Une autre institution majeure est placée sous la responsabilité d’une éminente juriste, au parcours professionnel salué par tous. C’est Marie-Madeleine Mborantsuo, Présidente de la Cour Constitutionnelle depuis sa création en 1991.
Concernant les Forces de Défense et de Sécurité, la première promotion de femmes dans l’Armée gabonaise date de 1962. C’est 28 ans plus tard, en 1990, que seront élevées au rang de Général de brigade les deux premières femmes, Hélène Sipamio Berre et Fabienne Ovouguiyissa.
L’histoire des femmes au Gabon, c’est aussi des combats. Comment ne pas citer Agathe Okoumba d’Okwatsegue, pionnière et militante active de la promotion et de la défense des droits des femmes au Gabon. Ce combat pour l’égalité entre hommes et femmes, ainsi que pour d’autres causes sociales, a été porté avec détermination par les Premières Dames du Gabon de 1960 à aujourd’hui :
- Pauline Mba de 1960 à 1967 ;
- Joséphine Kama Bongo de 1967 à 1986 ;
- Edith Lucie Bongo Ondimba de 1990 à 2009.
Et depuis 2009, Sylvia Bongo Ondimba, dont l’engagement pour la réduction des inégalités entre femmes et hommes ou la protection de la veuve et de l’orphelin est reconnu au Gabon et à l’étranger. La Fondation Sylvia Bongo Ondimba pour la Famille a notamment lancé en 2019 le Prix Agathe Okoumba d’Okwatsegue pour récompenser les associations profondément engagées dans les luttes contre les violences faites aux femmes.

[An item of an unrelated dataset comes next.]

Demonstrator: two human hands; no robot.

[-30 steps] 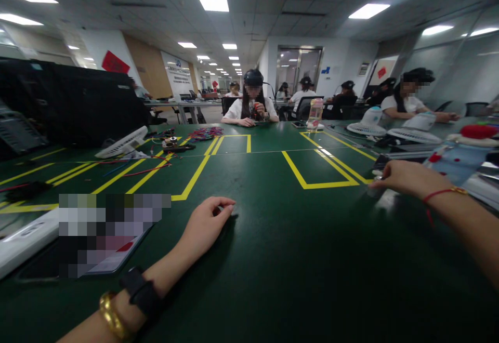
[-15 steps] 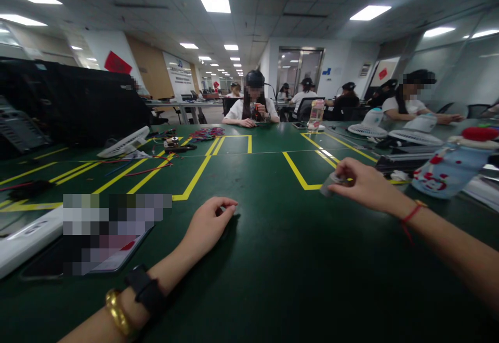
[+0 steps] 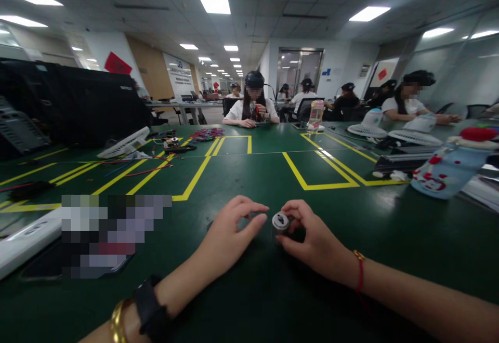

Comme ses prédécesseurs, le Président Ali Bongo Ondimba œuvre activement pour l’intensification de la promotion des droits des femmes avec l’ambition d’une transformation de leur condition sur tous les plans : juridique, économique, politique et social.
La Décennie de la Femme Gabonaise 2015-2025 proclamée par Ali Bongo Ondimba poursuit ce noble objectif.
Emmanuel Mba Allo, Journaliste, ancien diplomate
Sophie K. Boating, Ecrivaine
Ghislain Ondias Okouma, Enseignant
4 Commentaires
Même s’il manque quelques éléments sur divers domaines de la promotion de la femme au Gabon depuis Omar Bongo, et sous Ali Bongo Ondimba, je voudrais saluer ce travail prodigieux de Mme Sophie Boating et de MM. Emmanuel Mba Allo et Ghislain Ondias Okouma.
Vous avez oublié de souligner que ce régime a tué aussi des femmes parmi lesquels :
Martine Olabou et bien d’autres, morts en couche ou dans des hôpitaux par manque de médicaments à cause de ce system Bongo-PDG.
Cet article de pré-campagne ne nous fera pas oublier que ce régime est cruel et sanguinaire
.
Excellente initiative !
Belle initiative, cependant je ne vois nulle part le nom de Marie Madeleine AVOMO NZE, première et peut-être l’unique gabonaise docteure en physique nucléaire, thèse soutenue le 6 juin 1979 à l’Université de Clermont-Ferrand II, à vérifier en tapant son nom sur Google.